The branch main has been updated by dtxdf:
URL:
https://cgit.FreeBSD.org/src/commit/?id=9a829e865697e623a046800545be7781a117125e
commit 9a829e865697e623a046800545be7781a117125e
Author: Jesús Daniel Colmenares Oviedo <dt...@freebsd.org>
AuthorDate: 2025-09-11 16:54:24 +0000
Commit: Jesús Daniel Colmenares Oviedo <dt...@freebsd.org>
CommitDate: 2025-09-11 17:06:03 +0000
nuageinit: Add doas support
* Set mode of etc directory to 0755.
* Use user.localbase sysctl instead of /usr/local.
* Add test case for doas.
* Set ${LOCALBASE} instead of /usr/local in nuageinit(7) man page.
Reviewed by: bapt@
Approved by: bapt@
Differential Revision: https://reviews.freebsd.org/D52437
---
libexec/nuageinit/nuage.lua | 62 +++++++++++++++++++++++++++++++++++-
libexec/nuageinit/nuageinit | 3 ++
libexec/nuageinit/nuageinit.7 | 9 +++++-
libexec/nuageinit/tests/nuageinit.sh | 12 ++++++-
4 files changed, 83 insertions(+), 3 deletions(-)

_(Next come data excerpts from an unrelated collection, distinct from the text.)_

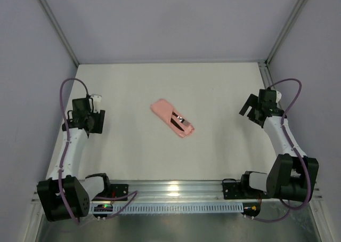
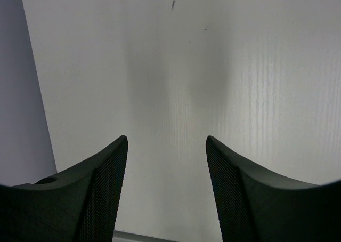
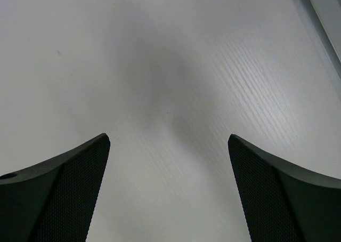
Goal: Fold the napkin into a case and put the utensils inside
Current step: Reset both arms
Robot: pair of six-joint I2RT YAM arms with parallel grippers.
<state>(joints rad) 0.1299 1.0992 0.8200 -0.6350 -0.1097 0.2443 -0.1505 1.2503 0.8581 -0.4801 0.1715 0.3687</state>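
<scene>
The pale-pink case [image 1: 166,115] lies folded as a small oblong pouch near the middle of the white table, slanting from upper left to lower right. The fork and knife [image 1: 179,122] sit in its pocket, dark handles and silvery tips showing toward the lower right end. My left gripper [image 1: 91,118] is open and empty at the far left, well away from the case; its wrist view [image 2: 167,140] shows only bare table. My right gripper [image 1: 250,110] is open and empty at the far right; its wrist view [image 3: 169,138] also shows only bare table.
Grey walls enclose the table on the left, back and right. A metal frame post [image 1: 290,23] rises at the back right and another [image 1: 56,26] at the back left. A rail [image 1: 181,191] with the arm bases runs along the near edge.
</scene>
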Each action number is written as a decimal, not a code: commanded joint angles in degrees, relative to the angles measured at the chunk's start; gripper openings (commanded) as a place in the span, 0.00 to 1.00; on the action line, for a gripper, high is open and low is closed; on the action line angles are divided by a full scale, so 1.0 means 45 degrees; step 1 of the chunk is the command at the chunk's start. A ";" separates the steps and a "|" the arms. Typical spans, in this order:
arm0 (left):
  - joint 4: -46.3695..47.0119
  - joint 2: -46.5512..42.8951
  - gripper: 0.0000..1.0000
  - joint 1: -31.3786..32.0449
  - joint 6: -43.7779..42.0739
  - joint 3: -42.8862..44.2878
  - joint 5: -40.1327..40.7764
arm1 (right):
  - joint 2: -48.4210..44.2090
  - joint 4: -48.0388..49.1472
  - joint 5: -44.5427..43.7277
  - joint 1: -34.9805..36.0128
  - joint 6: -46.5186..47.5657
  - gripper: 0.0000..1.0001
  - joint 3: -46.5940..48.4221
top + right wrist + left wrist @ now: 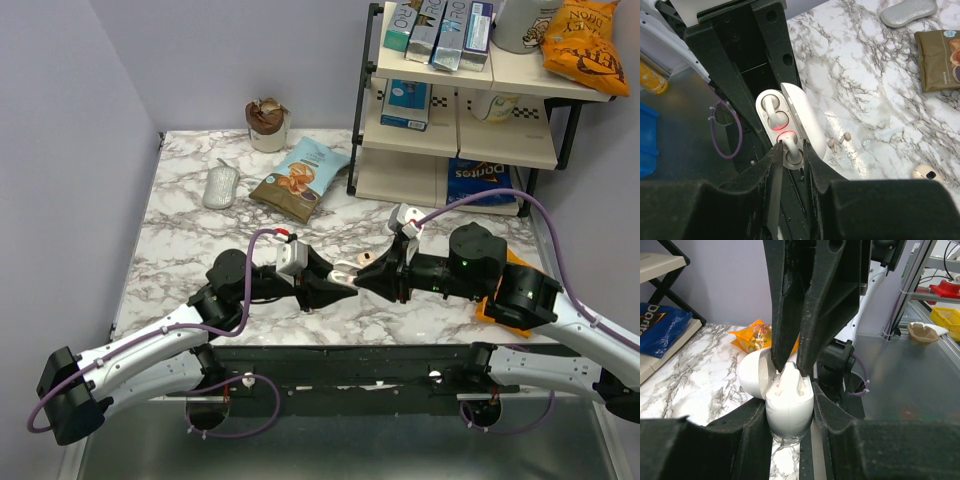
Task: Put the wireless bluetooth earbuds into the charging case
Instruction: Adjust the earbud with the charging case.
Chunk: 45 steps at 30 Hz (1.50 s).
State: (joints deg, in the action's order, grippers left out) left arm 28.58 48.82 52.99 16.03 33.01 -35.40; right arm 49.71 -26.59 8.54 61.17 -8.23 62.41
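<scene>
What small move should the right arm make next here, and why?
Probably ease the right claw a touch toward the case, pressing its earbud home. The left claw holds the case with its lid open. One slot is filled, and the pinched earbud sits at the mouth of the other slot, apparently not fully seated.
</scene>
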 commanded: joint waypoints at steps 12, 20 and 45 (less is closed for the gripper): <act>0.1032 -0.0107 0.00 0.0177 0.0129 0.0105 -0.0533 | -0.0284 0.0283 -0.0940 -0.0038 -0.0124 0.01 -0.0509; 0.1169 -0.0048 0.00 0.0177 0.0148 -0.0032 -0.0435 | -0.0988 0.0907 -0.1057 -0.0038 -0.0261 0.01 -0.0959; 0.1227 0.0089 0.00 0.0177 0.0090 0.0085 -0.0259 | -0.1048 0.1026 0.0330 -0.0038 0.0051 0.01 -0.1252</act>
State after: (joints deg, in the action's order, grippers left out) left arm 31.05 49.34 53.39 16.43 32.99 -35.38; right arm 44.14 -20.62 7.86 61.17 -9.41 57.08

diff --git a/libexec/nuageinit/nuage.lua b/libexec/nuageinit/nuage.lua
index 22140dd06fe5..587e4c9c2cd4 100644
--- a/libexec/nuageinit/nuage.lua
+++ b/libexec/nuageinit/nuage.lua
@@ -7,6 +7,17 @@ local unistd = require("posix.unistd")
local sys_stat = require("posix.sys.stat")
local lfs = require("lfs")
+local function getlocalbase()
+ local f = io.popen("sysctl -in user.localbase 2> /dev/null")
+ local localbase = f:read("*l")
+ f:close()
+ if localbase == nil or localbase:len() == 0 then
+ -- fallback
+ localbase = "/usr/local"
+ end
+ return localbase
+end
+
local function decode_base64(input)
local b =
'ABCDEFGHIJKLMNOPQRSTUVWXYZabcdefghijklmnopqrstuvwxyz0123456789+/'
input = string.gsub(input, '[^'..b..'=]', '')
@@ -276,11 +287,59 @@ local function addsshkey(homedir, key)
end
end
+local function adddoas(pwd)
+ local chmodetcdir = false
+ local chmoddoasconf = false
+ local root = os.getenv("NUAGE_FAKE_ROOTDIR")
+ local localbase = getlocalbase()
+ local etcdir = localbase .. "/etc"
+ if root then
+ etcdir= root .. etcdir
+ end
+ local doasconf = etcdir .. "/doas.conf"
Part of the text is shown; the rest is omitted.